À sa première publication en 1975, Le gang de la clef à molette, traduction de The Monkey Wrench Gang, a connu un tel succès que l’expression « monkeywrench » est passée dans le vocabulaire usuel pour désigner un acte de sabotage écologique. Le gang en question est composé de quatre individus fort dissemblables. Il y a le Doc Sarvis, dit le « mécène de la vengeance », et sa jeune amante Bonnie Abbzug, une hippie rêveuse flottant d’ordinaire parmi les hautes sphères de son « empyrée cannabique ». Puis à l’occasion d’une expédition sur le Colorado, le couple fait la rencontre de Seldom Seen Smith, mormon polygame de l’Utah, et de George W. Hayduke, un ancien vétéran revenu légèrement perturbé du Vietnam, semant derrière lui, tel un petit poucet égaré, ses éternelles canettes de Schlitz qu’il écluse d’un seul coup de poignet.
Au cours de l’un de ces dialogues nerveux qui émaillent le roman-culte d’Edward Abbey, l’équipage convient de former une cellule d’écoterroristes destinée à freiner la mainmise grandissante du développement technologique sur le désert. Dès lors, routes, panneaux, rails, machinerie industrielle, tout pète, craque, se coupe et se détraque sur leur passage. Les autorités soupçonnent d’abord un groupuscule rebelle de la tribu shoshone, mais l’évêque de Blanding, J. Dudley Love, n’est pas aussi dupe. Épaulé par son équipe de Recherches & Secours, il poursuit le gang de Glen Canyon à la forêt nationale de Kaibab, de Natural Bridges National Monument aux confins de Painted Desert. Et entre deux courses-poursuites, le romancier nous sert en prime la descente en rappel d’une Jeep à l’aide d’un treuil…
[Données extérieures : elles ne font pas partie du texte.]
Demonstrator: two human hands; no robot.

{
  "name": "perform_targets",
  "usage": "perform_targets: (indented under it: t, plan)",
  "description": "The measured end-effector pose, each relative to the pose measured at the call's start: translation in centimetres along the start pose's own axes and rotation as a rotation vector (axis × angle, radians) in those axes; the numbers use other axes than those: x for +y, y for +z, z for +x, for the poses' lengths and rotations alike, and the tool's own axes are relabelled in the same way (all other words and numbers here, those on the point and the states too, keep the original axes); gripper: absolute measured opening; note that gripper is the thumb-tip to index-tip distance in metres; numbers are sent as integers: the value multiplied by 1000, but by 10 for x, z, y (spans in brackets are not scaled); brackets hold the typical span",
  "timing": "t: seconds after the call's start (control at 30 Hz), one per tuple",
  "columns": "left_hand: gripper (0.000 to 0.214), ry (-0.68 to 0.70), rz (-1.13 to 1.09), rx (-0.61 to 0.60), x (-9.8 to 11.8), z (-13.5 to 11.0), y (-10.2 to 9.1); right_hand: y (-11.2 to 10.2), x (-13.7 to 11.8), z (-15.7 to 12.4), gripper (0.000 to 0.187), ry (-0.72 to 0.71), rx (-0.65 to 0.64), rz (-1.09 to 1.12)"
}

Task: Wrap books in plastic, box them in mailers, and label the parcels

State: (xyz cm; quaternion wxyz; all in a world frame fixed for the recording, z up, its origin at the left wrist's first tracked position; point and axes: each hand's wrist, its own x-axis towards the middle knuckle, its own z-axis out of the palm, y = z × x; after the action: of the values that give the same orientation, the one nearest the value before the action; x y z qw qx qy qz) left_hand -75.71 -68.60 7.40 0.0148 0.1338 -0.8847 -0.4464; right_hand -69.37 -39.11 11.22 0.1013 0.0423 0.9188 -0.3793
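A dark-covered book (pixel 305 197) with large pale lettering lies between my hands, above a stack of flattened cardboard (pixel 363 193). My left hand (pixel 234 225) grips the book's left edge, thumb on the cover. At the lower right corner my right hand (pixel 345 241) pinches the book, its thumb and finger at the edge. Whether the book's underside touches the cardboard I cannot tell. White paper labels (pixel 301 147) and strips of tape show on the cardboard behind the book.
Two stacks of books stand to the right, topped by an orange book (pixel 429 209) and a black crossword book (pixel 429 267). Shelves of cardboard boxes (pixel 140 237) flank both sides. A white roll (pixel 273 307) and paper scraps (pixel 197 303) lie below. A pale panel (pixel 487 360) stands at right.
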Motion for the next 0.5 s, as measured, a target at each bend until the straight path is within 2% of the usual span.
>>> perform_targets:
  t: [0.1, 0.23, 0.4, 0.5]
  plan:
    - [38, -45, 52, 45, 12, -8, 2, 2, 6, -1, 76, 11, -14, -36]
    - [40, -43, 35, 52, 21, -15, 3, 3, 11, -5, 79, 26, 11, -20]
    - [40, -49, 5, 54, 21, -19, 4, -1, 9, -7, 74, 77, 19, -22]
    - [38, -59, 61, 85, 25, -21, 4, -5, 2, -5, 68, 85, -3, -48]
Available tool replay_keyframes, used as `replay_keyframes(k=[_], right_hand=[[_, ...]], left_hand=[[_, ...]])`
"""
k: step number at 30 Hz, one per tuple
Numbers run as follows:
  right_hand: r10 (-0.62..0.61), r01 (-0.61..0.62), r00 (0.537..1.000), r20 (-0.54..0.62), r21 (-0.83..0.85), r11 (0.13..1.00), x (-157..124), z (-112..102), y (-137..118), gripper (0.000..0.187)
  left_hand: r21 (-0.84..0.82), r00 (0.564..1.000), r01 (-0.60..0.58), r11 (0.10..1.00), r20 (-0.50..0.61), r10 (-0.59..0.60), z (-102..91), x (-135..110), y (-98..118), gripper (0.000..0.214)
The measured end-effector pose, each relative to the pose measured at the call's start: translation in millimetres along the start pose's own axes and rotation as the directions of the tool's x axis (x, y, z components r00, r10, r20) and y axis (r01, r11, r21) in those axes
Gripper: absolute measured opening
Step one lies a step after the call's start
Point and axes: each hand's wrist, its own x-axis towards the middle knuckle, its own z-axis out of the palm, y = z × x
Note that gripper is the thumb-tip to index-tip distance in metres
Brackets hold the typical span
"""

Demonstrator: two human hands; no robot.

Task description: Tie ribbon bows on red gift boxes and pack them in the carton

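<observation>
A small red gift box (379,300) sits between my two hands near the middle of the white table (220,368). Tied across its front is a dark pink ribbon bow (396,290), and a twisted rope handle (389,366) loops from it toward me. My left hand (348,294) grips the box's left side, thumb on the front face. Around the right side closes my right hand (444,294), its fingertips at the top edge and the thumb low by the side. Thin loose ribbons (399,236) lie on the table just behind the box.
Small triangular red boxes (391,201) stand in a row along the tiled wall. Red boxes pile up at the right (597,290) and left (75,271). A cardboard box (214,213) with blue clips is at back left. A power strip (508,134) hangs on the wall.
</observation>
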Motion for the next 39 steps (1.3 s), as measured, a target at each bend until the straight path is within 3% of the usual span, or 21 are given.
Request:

Edward Abbey est un drôle de zig, tout comme la valse de personnages disjonctés qui anime son road novel écologique. La petite histoire veut d’ailleurs qu’il ait, au moment de recevoir une distinction littéraire, décliné la récompense, ayant prévu le jour même une randonnée nautique. Elle veut encore qu’il ait été, après sa mort et à sa demande, enterré illégalement dans le désert, quelque part entre les mesas empourprées et les arroyos taris des paysages jurassiques qu’il décrit avec une rare virtuosité. Ses exercices de « destruction créative » offrent un cocktail explosif d’irrévérence, d’intelligence et d’humour à lire absolument, mais à manipuler avec prudence. Car Le gang de la clef à molette, c’est ni plus ni moins que cela : de la dynamite.